The unexpressed premise of much of the FKR advocacy I've read appears to be that the only way to recover fictional positioning is to hand most or all resolution authority to the GM. If that premise was revised to
one way rather than
the only way, then I think the rest of it might make a bit more sense.
It's the causal assumption regarding (1) the interaction between realism and rules, (2) that realism should be the "ultimate good" of roleplaying, and (3) giving the DM a lot of authority as the rules is the best way to achieve that. This is again not to mention the final assumption that "a human being is better able to adjudicate a complex situation than an abstract ruleset" or the implication that faster is better.
<snip>
I am curious whether there are two principles that are potentially at odds in this as well: the goal to "increase realism" with "play worlds not rules." Realism and world/genre simulation are not necessarily equivalent. How does one "increase realism" if one were playing the world of Marvel Superheroes?

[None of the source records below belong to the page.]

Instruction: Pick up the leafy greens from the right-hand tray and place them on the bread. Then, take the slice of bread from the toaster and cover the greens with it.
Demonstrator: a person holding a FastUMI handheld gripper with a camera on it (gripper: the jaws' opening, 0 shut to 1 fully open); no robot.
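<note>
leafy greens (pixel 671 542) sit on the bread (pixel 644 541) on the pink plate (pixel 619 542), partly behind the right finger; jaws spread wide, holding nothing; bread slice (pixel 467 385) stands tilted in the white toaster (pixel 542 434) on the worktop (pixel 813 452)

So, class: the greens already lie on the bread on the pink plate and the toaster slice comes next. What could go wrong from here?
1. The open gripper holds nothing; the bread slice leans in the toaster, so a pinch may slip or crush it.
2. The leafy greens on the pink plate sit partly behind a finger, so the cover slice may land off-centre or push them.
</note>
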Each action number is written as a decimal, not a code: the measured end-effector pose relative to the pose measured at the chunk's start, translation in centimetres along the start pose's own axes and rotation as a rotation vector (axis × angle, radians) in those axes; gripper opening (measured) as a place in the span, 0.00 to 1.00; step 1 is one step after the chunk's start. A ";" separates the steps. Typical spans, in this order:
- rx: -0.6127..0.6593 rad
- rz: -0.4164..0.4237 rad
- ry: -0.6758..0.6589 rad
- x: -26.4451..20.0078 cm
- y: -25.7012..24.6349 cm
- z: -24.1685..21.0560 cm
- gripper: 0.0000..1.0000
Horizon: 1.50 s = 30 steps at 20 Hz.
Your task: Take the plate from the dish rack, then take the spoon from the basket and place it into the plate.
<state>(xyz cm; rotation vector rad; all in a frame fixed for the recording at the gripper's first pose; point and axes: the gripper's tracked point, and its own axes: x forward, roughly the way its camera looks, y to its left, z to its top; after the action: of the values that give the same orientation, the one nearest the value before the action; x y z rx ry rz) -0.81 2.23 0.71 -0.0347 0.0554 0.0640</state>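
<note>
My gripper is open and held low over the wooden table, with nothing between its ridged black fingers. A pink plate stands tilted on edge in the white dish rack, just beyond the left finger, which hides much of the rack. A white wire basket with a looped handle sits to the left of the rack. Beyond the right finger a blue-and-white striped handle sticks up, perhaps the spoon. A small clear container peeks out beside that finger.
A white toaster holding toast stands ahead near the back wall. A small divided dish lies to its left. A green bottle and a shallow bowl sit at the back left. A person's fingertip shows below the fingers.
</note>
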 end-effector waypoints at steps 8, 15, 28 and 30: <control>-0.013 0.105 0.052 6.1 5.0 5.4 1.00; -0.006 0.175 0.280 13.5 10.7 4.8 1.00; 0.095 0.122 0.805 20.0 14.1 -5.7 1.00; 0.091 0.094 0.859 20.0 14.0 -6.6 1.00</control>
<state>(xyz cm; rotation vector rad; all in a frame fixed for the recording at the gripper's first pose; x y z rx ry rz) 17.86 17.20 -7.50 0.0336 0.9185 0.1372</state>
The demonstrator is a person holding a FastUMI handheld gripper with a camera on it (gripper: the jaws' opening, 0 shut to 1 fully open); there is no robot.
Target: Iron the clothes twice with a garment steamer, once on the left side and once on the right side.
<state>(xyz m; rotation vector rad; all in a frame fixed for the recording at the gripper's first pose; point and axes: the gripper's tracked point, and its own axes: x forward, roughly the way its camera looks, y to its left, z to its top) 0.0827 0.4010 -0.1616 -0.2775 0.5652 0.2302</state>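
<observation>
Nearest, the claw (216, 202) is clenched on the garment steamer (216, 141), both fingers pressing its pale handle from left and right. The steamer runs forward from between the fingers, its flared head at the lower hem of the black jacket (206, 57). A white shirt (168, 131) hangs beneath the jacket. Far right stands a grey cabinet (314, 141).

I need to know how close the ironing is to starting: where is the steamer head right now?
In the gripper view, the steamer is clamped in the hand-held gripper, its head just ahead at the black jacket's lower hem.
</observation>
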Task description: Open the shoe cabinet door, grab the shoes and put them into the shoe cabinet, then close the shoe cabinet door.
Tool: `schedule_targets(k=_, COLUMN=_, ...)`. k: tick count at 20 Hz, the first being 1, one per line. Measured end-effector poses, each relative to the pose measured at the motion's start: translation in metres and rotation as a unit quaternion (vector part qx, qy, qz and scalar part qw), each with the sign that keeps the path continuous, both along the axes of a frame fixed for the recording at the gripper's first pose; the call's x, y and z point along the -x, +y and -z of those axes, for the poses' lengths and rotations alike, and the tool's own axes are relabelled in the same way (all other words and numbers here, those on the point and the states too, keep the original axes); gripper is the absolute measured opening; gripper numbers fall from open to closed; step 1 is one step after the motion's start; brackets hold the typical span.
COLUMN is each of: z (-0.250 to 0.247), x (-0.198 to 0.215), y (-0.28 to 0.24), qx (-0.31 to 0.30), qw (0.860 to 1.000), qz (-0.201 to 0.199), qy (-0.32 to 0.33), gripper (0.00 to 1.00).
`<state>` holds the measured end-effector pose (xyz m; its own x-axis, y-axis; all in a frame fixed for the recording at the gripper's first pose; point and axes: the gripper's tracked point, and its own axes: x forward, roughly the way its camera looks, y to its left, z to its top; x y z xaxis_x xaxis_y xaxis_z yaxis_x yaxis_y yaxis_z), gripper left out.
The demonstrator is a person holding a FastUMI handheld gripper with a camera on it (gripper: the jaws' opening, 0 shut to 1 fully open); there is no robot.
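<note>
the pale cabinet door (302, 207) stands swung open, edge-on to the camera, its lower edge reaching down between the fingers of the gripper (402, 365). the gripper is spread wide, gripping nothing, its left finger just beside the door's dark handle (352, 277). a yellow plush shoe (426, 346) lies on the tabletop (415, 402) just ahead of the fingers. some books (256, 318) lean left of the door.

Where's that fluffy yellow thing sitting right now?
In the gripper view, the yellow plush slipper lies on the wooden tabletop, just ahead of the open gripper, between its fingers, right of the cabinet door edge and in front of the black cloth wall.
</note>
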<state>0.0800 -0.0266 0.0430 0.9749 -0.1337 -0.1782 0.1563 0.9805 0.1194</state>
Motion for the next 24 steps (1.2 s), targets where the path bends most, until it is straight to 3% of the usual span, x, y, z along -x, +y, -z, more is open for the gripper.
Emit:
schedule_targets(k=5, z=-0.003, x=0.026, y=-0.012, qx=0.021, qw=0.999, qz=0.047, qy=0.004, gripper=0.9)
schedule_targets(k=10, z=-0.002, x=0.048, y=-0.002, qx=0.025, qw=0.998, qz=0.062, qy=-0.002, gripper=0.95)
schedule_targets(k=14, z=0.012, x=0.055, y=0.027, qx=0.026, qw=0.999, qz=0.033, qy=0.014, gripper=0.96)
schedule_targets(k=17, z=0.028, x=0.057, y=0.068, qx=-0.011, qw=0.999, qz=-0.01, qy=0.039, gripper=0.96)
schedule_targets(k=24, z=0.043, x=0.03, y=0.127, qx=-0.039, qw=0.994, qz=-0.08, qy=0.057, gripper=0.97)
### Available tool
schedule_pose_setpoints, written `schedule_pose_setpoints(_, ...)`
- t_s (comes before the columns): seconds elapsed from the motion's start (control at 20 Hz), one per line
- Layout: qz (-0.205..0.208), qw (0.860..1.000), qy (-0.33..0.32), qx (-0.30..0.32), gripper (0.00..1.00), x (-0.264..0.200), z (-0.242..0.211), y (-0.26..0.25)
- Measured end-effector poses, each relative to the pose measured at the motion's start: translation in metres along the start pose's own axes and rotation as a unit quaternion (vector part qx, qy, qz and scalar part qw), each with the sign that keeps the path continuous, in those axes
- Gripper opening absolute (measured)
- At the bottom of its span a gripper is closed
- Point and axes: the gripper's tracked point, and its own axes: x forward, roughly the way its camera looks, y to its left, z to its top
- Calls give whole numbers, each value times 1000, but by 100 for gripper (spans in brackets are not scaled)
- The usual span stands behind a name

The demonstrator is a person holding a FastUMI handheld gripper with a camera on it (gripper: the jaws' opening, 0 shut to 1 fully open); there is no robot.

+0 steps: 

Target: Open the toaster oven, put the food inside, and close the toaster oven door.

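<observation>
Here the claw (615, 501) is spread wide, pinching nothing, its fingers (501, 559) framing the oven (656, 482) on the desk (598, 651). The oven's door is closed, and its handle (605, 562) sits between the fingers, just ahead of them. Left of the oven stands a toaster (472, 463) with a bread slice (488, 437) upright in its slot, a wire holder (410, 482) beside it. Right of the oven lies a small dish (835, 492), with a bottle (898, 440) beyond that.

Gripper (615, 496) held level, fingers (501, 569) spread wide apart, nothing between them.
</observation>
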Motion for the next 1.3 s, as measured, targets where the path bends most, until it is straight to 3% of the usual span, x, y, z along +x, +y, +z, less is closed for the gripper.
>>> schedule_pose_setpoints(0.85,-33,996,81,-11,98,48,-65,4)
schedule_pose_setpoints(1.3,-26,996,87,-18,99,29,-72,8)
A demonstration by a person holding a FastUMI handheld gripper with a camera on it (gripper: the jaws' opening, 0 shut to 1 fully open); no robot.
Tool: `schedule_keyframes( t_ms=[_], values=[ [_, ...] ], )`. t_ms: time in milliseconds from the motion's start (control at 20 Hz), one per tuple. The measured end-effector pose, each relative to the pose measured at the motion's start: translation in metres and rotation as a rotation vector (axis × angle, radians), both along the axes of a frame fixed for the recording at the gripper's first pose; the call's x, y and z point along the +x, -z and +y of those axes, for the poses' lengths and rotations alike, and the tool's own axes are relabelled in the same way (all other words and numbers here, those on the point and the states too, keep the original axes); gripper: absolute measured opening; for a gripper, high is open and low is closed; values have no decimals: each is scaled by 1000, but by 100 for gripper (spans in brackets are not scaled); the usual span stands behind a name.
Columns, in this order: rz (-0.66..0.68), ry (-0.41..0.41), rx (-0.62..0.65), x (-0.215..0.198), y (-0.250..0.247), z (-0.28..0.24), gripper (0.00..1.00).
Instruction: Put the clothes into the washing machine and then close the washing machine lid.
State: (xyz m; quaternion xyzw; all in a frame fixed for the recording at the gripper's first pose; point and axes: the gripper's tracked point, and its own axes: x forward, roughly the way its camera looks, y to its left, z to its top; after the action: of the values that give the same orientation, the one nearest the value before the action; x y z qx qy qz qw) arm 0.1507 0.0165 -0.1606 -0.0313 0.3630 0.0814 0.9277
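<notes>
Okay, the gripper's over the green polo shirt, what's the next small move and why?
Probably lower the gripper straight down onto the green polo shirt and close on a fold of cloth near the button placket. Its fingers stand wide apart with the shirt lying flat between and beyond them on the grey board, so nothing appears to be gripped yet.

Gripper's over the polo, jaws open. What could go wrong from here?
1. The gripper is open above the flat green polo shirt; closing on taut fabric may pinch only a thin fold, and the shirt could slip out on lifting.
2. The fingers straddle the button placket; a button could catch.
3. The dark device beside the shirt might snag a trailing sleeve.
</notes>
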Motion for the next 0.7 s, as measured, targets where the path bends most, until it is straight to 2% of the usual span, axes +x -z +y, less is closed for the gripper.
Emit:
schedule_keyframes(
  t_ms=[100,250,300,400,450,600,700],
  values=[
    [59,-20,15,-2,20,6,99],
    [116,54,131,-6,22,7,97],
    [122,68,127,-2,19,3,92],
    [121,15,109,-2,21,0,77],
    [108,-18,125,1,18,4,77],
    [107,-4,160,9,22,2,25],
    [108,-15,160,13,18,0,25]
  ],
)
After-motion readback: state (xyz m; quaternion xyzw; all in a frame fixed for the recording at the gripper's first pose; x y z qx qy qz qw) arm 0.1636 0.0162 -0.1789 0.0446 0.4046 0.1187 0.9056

I find the "worlds not rules" a bit frustrating in the way that it seems to toggle between "genre" and "realism" depending on the current focus of discussion. I think both create easily identifiable risks to "trust": with genre, it's often not clear what the apt outcome is - eg Greg Stafford tells us that character death is typically not important in Prince Valiant play, but he also says that a fall from the highest towers of Camelot will kill anyone. He further treats that outcome as a matter of GM fiat - in Prince Valiant all injury, recovery and death is a matter of GM decision-making, which I guess makes me an ur-FKR!. But his rulebook is full of advice (some better than others) on how to manage conflicts of expectation between players and GM. It does not have the same stridency as the FKR material seems to.
As far as
realism is concerned, I reiterate what I said upthread; the relevant principle, then, should not be player-directed -
trust that your GM is knowledgeable and fair - but rather GM-directed -
be knowledgeable and fair! I like
@Manbearcat's suggestions about how to frame advice for the pooling of table expertise. And I think it may have been earlier in this thread that I talked about pulling out an old copy of the Flash, if that would be necessary to adjudicate super-speed in a DC Heroes game.
I don't think that less rules or more rules necessarily says anything about how much players can do. That seems like a somewhat shallow understanding of rules. It says nothing about the content of the rules, what the rules that are present achieve, or how they go about doing that.
<snip>
I'm also skeptical of the claims of "tactical infinity" depending on the nature of the dice resolution system and the fact that so much of this rests on the whims of the GM, particularly when in conjunction with the underlying play principle that the minimalist design is being done to "increase realism." So the "tactical infinity" seems bound to the GM's idiomatic sense of reality.
Yes on both points. As I said above, I think the FKR critique of rules appears to be directed at one particular ruleset, namely, 3E D&D. There are criticism to be made of (eg) Rolemaster's rules, but a lack of tactical infinity is not one of them. And my question upthread about how to adjudicate a prayer for divine intervention was intended to illustrate that realism (as mediated through the GM's sense of it) does not necessarily provide easy answers to all adjudication questions.